On to the Age UK meeting, which was a talk by a clinical psychologist from Salisbury Hospital – the art of conversation. Useful to formalize it, although there was not much new. It was also useful because this woman ran a team of volunteers at the hospital, so the talk was also applicable in terms of my Stroke Association work. They try to meet people who they think could be depressed, but by their own admission, the service is patchy and stops at the hospital door. Very unjoined – something they are acutely aware of. But yeah, implications for both stroke survivors and senior people.

Finished, out in the midday sun, and straight off to find a barber. Not a bad job, and cheaper than my normal local barber. Then a few hours browsing the shops, watching the market, and just generally finding seats to rest on for a few minutes. But when I looked last night, my watch (which knows these things) told me that I had walked 9,000 steps, an awful lot for me these days. I ended my day off as I started it, with a refreshing iced coffee, whilst I again waited for my wife and a lift home.

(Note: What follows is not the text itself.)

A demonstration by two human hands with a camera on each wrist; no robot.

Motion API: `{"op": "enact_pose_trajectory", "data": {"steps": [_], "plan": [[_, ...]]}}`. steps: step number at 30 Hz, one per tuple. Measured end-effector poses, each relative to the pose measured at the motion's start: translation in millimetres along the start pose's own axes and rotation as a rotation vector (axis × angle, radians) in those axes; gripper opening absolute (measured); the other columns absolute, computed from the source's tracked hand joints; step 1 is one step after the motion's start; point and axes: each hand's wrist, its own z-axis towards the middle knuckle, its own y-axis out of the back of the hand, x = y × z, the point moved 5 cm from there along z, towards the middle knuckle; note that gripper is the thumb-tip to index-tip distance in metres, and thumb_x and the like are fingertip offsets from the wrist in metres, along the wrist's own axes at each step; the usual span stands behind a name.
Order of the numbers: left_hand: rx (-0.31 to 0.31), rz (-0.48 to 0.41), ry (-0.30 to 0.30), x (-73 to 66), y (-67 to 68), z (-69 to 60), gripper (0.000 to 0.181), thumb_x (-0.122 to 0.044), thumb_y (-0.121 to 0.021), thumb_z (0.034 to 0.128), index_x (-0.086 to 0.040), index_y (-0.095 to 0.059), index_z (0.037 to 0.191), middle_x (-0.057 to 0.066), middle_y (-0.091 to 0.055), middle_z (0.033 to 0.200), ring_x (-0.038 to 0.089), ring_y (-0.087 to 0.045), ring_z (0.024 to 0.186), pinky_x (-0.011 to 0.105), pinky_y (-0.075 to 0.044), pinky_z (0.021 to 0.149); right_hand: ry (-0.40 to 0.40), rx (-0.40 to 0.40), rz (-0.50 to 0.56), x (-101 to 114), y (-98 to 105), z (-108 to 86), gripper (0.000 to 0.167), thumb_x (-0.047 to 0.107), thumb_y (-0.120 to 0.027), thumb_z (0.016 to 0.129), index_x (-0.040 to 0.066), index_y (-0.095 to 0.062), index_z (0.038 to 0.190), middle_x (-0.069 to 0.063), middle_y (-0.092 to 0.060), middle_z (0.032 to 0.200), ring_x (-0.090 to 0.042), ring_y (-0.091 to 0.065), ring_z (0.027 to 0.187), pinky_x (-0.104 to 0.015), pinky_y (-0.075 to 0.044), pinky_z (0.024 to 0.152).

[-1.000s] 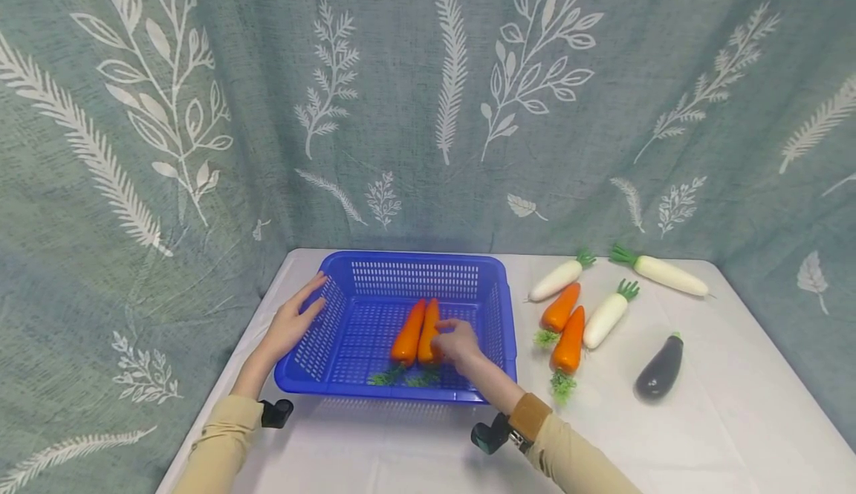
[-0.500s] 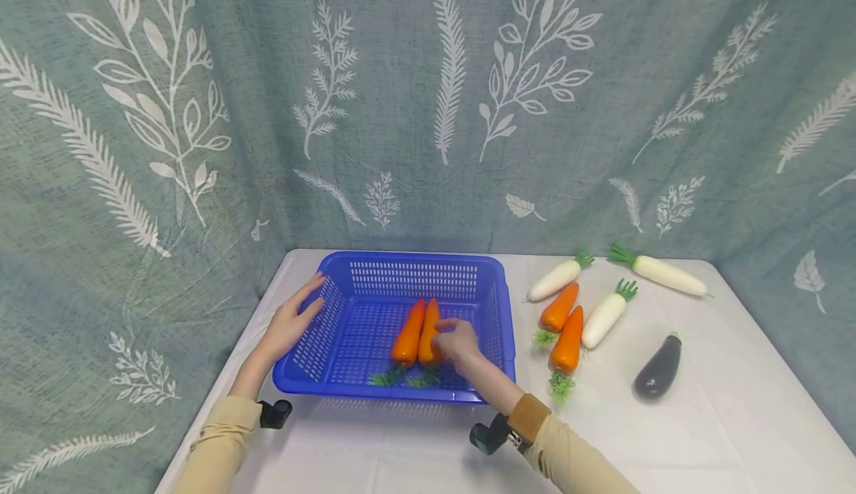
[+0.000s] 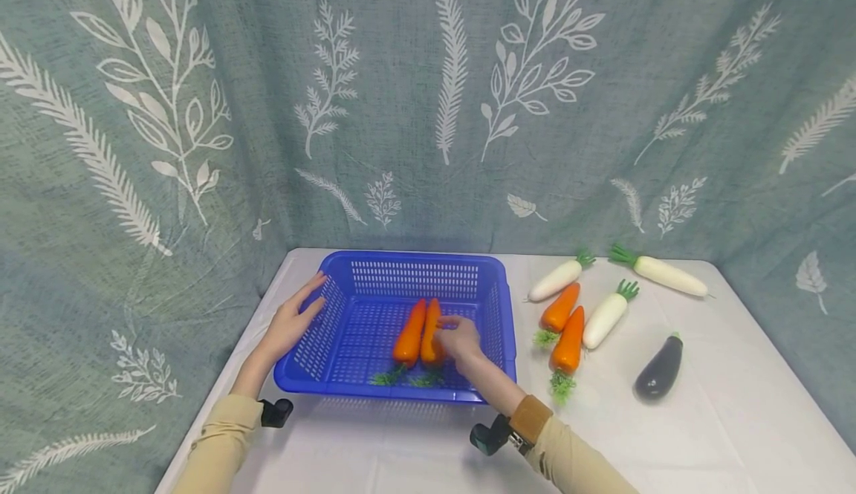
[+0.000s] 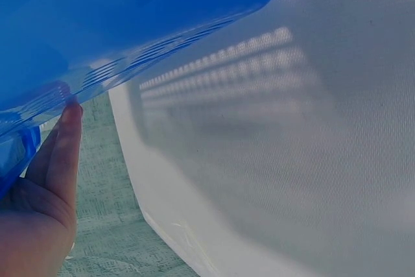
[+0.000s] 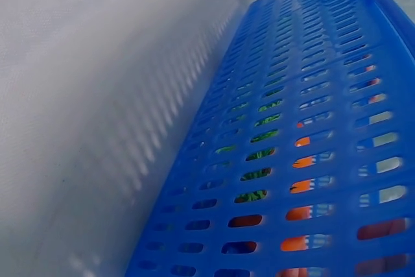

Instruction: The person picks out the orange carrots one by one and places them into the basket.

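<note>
A blue plastic basket (image 3: 394,388) holds two orange carrots side by side, the left carrot (image 3: 410,334) and the right carrot (image 3: 431,334), leafy ends toward the person. The right hand (image 3: 460,339) reaches in over the front right and pinches the right carrot; its fingertips are partly hidden behind the hand. Through the slots of the basket wall (image 5: 343,128), the right wrist view gives bits of orange and green. The left hand (image 3: 290,325) rests on the basket's left side with fairly straight fingers. In the left wrist view, the left hand (image 4: 48,192) touches the basket's outside (image 4: 130,17).
Right of the basket lie two carrots (image 3: 568,342), three white radishes (image 3: 608,319) and an eggplant (image 3: 659,368) on the white-covered table (image 3: 729,405). A green leaf-patterned curtain (image 3: 414,108) hangs behind the table and along both sides.
The right carrot has shifted slightly to the right along with the right hand, leaving a small gap beside the left carrot. The left hand stays in place.
</note>
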Motion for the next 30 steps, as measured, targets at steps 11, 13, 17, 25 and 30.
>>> {"op": "enact_pose_trajectory", "data": {"steps": [11,13,17,25,30], "plan": [[0.002,-0.005,0.003,1.4,-1.2,0.6,0.047,-0.014,-0.045,0.1045,0.005,-0.036,0.147,0.02,-0.025,0.157,0.042,-0.019,0.144,0.057,-0.017,0.116,-0.001,0.022,0.095,0.4,0.2,-0.3,0.036,-0.007,-0.06,0.081,-0.01,-0.063,0.117,-0.025,-0.063,0.11,-0.017,-0.057,0.074,-0.019,-0.046,0.058],[-0.001,-0.003,0.003,1.5,-1.4,1.3,0.047,-0.013,-0.045,0.1045,0.005,-0.037,0.147,0.02,-0.025,0.157,0.042,-0.02,0.144,0.057,-0.017,0.116,0.0,0.024,0.102,1.2,0.4,-0.3,0.037,-0.006,-0.06,0.081,-0.01,-0.063,0.118,-0.024,-0.063,0.11,-0.015,-0.055,0.072,-0.018,-0.044,0.056],[-0.006,0.008,0.003,1.7,-1.4,2.3,0.047,-0.014,-0.045,0.1045,0.005,-0.037,0.146,0.021,-0.026,0.157,0.042,-0.02,0.144,0.057,-0.018,0.116,0.013,0.02,0.116,3.8,1.6,-1.4,0.038,-0.006,-0.059,0.08,-0.011,-0.062,0.118,-0.023,-0.063,0.107,-0.009,-0.045,0.059,-0.015,-0.037,0.049],[-0.011,0.017,0.011,2.1,-0.8,1.5,0.046,-0.013,-0.045,0.1042,0.005,-0.037,0.146,0.02,-0.026,0.157,0.042,-0.021,0.144,0.057,-0.018,0.116,0.008,0.054,0.215,5.7,3.0,-4.2,0.04,-0.007,-0.056,0.083,-0.013,-0.058,0.123,-0.012,-0.062,0.088,-0.002,-0.033,0.045,-0.011,-0.03,0.042],[-0.006,0.014,0.014,0.8,-0.2,0.5,0.047,-0.013,-0.045,0.1042,0.004,-0.037,0.147,0.018,-0.026,0.157,0.041,-0.02,0.144,0.056,-0.018,0.117,-0.017,0.106,0.296,6.4,5.3,-4.7,0.043,-0.005,-0.055,0.087,-0.012,-0.054,0.13,-0.005,-0.056,0.078,-0.007,-0.049,0.06,-0.014,-0.045,0.053]]}}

Whilst, of course, in the light of what has happened, I can think of these things in terms of “progress”, I must admit to being anxious about what the future may hold. I enjoy volunteering, and I think I’m helping people, but I’m conscious that it’s never going to pay the mortgage. And I’m acutely aware that even though I can offer a full stack of cards intellectually, there are limitations physically. Would an employer pay for this? I do find it totally unsurprising that this speaker finds so much trade in the hospital – these things really are difficult to get one’s head around. I know that, when faced with a massive project, the trick is to split it all into smaller, manageable chunks, and the only way to complete the project as a whole is to develop tunnel vision to complete each chunk. But maybe those people who get depressed are just the people who concentrate on the big picture, not the tiny details? Maybe those of us who get tunnel-vision are just the thicko worker bees? It is surprising, but as I get older the more readily I am to question the views that I have held all my life. Aren’t we supposed to get more entrenched?

Anyway I am going up to the ward again later, so I need to wear my happy face.